YOUR OBJECTIVE: Each line from the material with the word "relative" in it must be copied.
== Segment start ==
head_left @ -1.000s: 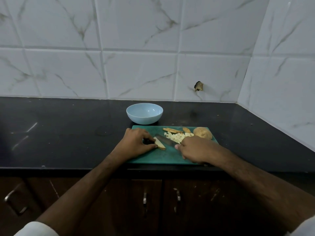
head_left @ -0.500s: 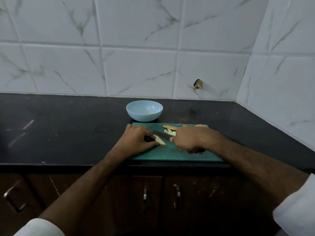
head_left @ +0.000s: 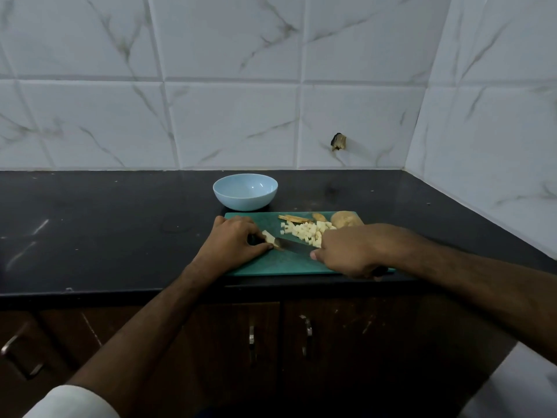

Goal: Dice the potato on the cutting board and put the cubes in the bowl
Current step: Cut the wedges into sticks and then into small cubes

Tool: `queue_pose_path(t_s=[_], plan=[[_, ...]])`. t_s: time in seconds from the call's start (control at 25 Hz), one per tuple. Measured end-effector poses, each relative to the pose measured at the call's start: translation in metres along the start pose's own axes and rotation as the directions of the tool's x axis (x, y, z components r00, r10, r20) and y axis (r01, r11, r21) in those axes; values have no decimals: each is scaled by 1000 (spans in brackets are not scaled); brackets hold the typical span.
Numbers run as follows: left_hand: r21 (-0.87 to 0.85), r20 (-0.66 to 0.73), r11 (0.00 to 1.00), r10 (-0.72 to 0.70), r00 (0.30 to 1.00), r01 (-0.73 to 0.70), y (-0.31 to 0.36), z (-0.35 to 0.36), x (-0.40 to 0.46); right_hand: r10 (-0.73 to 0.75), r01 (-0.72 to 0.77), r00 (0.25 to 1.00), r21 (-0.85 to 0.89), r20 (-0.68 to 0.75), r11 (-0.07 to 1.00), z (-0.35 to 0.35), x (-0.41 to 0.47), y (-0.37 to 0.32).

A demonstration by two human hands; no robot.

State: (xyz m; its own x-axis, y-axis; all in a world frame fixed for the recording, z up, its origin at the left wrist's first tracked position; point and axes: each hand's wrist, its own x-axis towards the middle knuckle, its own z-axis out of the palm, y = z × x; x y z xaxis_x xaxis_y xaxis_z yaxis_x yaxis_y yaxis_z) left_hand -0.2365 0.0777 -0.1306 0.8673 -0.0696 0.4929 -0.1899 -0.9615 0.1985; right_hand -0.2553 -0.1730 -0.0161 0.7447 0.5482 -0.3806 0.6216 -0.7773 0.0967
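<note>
Since half a second ago, the right hand (head_left: pixel 346 251) has slid back, showing the pile of small pale potato cubes (head_left: pixel 307 232) mid-frame on the green plastic cutting board (head_left: pixel 286 263). It grips the dark knife (head_left: pixel 294 246). The left hand (head_left: pixel 233 245) pinches a firm, slippery potato slice (head_left: pixel 269 236); hold its far end. The light blue round bowl (head_left: pixel 245 191) sits above.

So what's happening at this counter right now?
A person is dicing a potato on a green cutting board. The left hand holds a potato slice steady, while the right hand grips a knife whose blade lies against that slice. A pile of cubes sits on the board, with some peel strips and an uncut potato piece at the far edge. The blue bowl behind the board holds nothing yet.
</note>
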Motion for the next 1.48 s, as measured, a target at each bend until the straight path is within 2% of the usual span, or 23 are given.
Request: queue_pose_path(t_s=[0.08, 0.16, 0.4, 0.68, 1.08, 1.48], plan=[[16, -7, 1000, 4, 1000, -3, 1, 0, -2, -15, 13, 1000, 66, 23, 998, 5, -12, 5], [39, -14, 999, 20, 1000, -19, 3, 0, -4, 4, -2, 1000, 95, -24, 995, 12, -22, 1], [84, 23, 996, 14, 1000, -16, 6, -1, -6, -8, -18, 969, -103, -246, 994, 54, -30, -21], [79, 42, 997, 7, 999, -10, 6, -2, -6, 51, -61, 927, -17, -371, 998, 56, -1, -1], [-29, 73, 1000, 9, 997, -7, 4, -3, -7, 119, -60, 949, 202, -292, 977, 49, 31, 17], [-45, -2, 998, -47, 999, 47, 7, -3, -6, 68, -10, 965, 223, -254, 975, 62, 11, 16]])
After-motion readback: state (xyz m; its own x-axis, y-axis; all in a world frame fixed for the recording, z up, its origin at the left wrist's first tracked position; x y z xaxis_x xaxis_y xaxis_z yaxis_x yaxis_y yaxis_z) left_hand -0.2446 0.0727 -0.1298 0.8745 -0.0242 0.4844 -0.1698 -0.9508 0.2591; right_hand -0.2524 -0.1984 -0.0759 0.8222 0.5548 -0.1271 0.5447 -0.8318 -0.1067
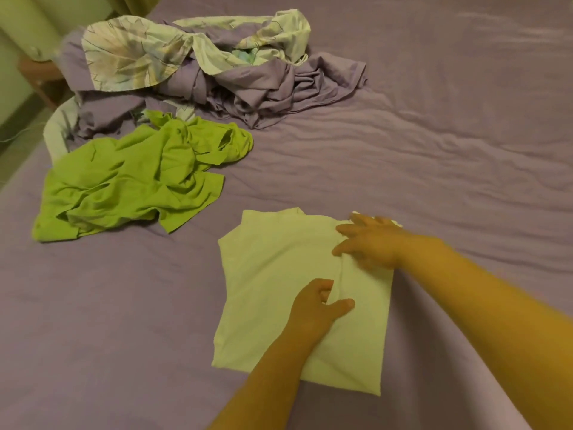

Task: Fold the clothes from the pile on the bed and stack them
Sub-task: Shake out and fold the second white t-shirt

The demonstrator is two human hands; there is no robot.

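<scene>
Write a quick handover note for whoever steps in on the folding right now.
Left hand: pinches a fold of the white shirt at its middle.
Right hand: fingers flat, pressing the shirt's upper right part.
White shirt lies partly folded on the bed.
Green garment lies crumpled, unfolded, to the left; beyond it, the bedding heap.
Left: finish the white shirt, fold the green, stack.

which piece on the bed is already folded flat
The white garment under both hands; the green shirt and the purple and floral pile lie crumpled.
</scene>
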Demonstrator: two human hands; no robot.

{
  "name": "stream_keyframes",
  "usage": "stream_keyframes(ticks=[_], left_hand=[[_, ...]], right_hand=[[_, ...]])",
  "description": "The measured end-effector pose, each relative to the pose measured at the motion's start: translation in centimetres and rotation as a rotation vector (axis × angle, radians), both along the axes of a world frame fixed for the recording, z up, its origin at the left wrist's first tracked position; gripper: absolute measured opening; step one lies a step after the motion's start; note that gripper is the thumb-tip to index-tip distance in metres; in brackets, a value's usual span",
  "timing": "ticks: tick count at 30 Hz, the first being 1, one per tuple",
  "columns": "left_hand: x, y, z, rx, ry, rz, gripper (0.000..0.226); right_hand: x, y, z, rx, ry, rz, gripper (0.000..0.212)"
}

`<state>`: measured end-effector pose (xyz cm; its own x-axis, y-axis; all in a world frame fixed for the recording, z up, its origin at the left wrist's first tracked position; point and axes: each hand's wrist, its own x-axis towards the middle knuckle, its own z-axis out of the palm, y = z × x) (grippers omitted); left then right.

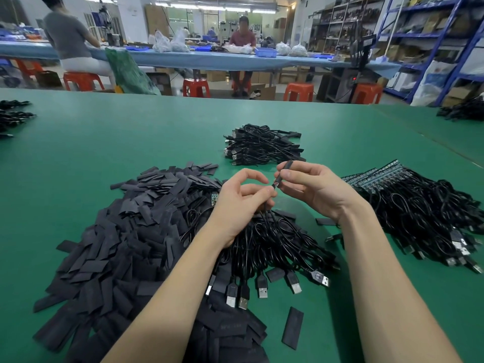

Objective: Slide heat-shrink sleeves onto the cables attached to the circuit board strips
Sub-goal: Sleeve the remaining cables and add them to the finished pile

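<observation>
Centre of frame, above green bench (104, 142): heat-shrink sleeve (284, 172) pinched in right hand (309, 189), just right of left hand (243, 203) pinching cable (267, 216) end.

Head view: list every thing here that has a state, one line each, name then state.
left hand: pinching the cable end
right hand: gripping a sleeve
sleeve: held, tilted, lower end at the cable tip
cable: end lifted, rest in the pile below
sleeve pile: loose, flat, heaped at left
cables with board strips: piled at right
far cable bundle: stacked, untouched
</observation>
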<state>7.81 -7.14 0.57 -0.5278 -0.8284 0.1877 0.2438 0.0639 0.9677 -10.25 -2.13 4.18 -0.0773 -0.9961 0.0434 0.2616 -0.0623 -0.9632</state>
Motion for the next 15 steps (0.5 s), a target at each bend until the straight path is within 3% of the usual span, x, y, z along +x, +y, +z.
stream_keyframes(ticks=[7,15], left_hand=[[-0.5,0.3,-0.7,-0.287,-0.085,0.127,0.012],[-0.6,0.2,-1.5,-0.307,-0.075,0.200,0.016]], right_hand=[[-0.3,-0.3,-0.4,0.073,-0.144,-0.117,0.008],[-0.2,-0.4,-0.6,0.121,-0.162,-0.145,0.026]])
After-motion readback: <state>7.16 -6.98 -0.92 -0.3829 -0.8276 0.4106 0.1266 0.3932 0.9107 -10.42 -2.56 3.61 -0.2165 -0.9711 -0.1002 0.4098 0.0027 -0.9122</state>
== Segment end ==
SOLUTION TO THE EXERCISE:
Tool: `queue_pose_path(t_s=[_], plan=[[_, ...]])`. t_s: time in seconds from the call's start (control at 25 Hz), one per tuple. Measured end-effector poses, each relative to the pose measured at the call's start: translation in metres along the start pose's own axes and rotation as the directions of the tool's x axis (x, y, z components r00, r10, r20) and y axis (r01, r11, r21) in those axes; values have no decimals: each is scaled by 1000 (spans in brackets are not scaled); brackets hold the typical span.
  "description": "The measured end-effector pose, each relative to the pose measured at the motion's start: translation in centimetres and rotation as a rotation vector (axis × angle, radians), both along the axes of a world frame fixed for the recording, z up, its origin at the left wrist's first tracked position; gripper: absolute measured opening; step one lies a step after the motion's start; note that gripper is the thumb-tip to index-tip distance in metres; in brackets, a value's usual span",

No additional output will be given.